The Downtown Cluster of Congregations has established or assisted a host of programs to serve those who are without even the most basic necessities of life.  For example:

The Downtown Cluster of Congregations has actively assisted a wide range of other programs - soup kitchens, community health care programs, shelters for battered women, and employment programs - by finding operating space, raising funds, or garnering volunteers and board members.

   


Homeless Services Unit

The Homeless Services Unit is a team of bi-lingual outreach workers providing emergency referrals and case management assistance to the street homeless of the nation's capital.  The goal of the program is to help break the cycle of homelessness for each individual and family.

The homeless tragically suffer from extraordinary rates of TB, HIV/AIDS infections, and hypothermia as well as being victimized by violent street crime.  The city's human service cutbacks have resulted in more persons seeking aid than ever from member congregations.

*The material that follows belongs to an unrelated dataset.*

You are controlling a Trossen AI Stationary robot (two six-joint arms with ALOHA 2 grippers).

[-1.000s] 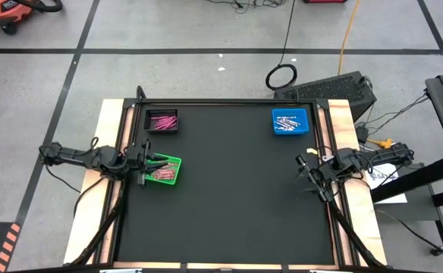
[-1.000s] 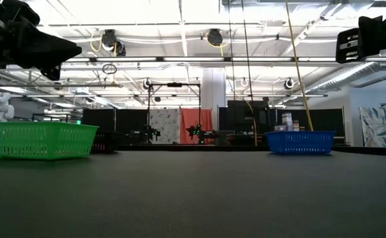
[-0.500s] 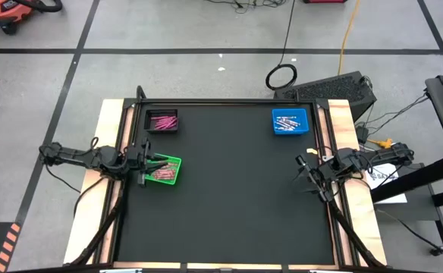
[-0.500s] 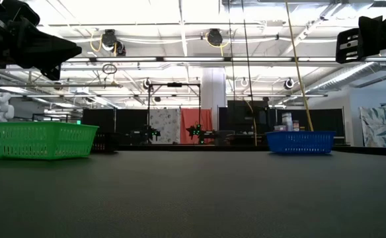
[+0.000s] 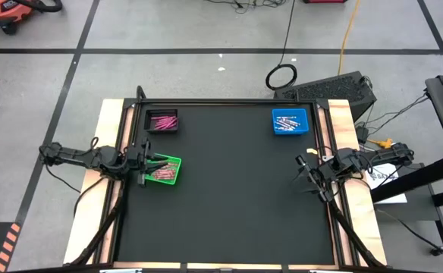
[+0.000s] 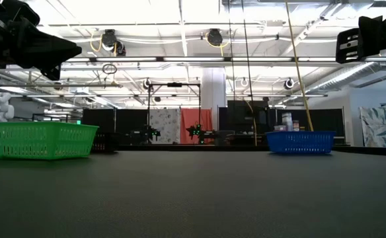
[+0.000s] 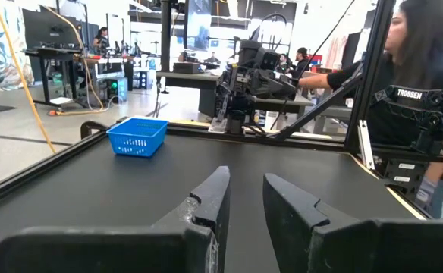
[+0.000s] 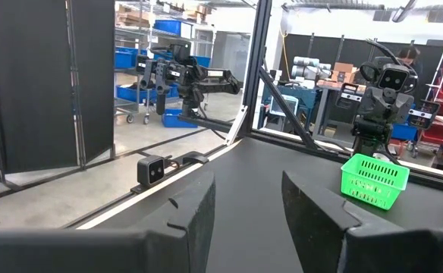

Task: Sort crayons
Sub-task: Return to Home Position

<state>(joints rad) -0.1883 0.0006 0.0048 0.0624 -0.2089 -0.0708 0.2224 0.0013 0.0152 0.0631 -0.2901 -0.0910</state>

The program provides over 1,000 persons annually with food, clothing, shelter, and healthcare referrals.  Many of these persons are subsequently assisted with applying for training, treatment, benefits, and housing in order to address the root causes of their homelessness.  Somehow despite being asked each year to do more with less, the outreach workers

  • reconnect homeless persons with their families
  • aid them to escape addiction
  • re-gain their physical and mental well-being
  • to find jobs and housing

Contact the Downtown Cluster of Congregations for further information.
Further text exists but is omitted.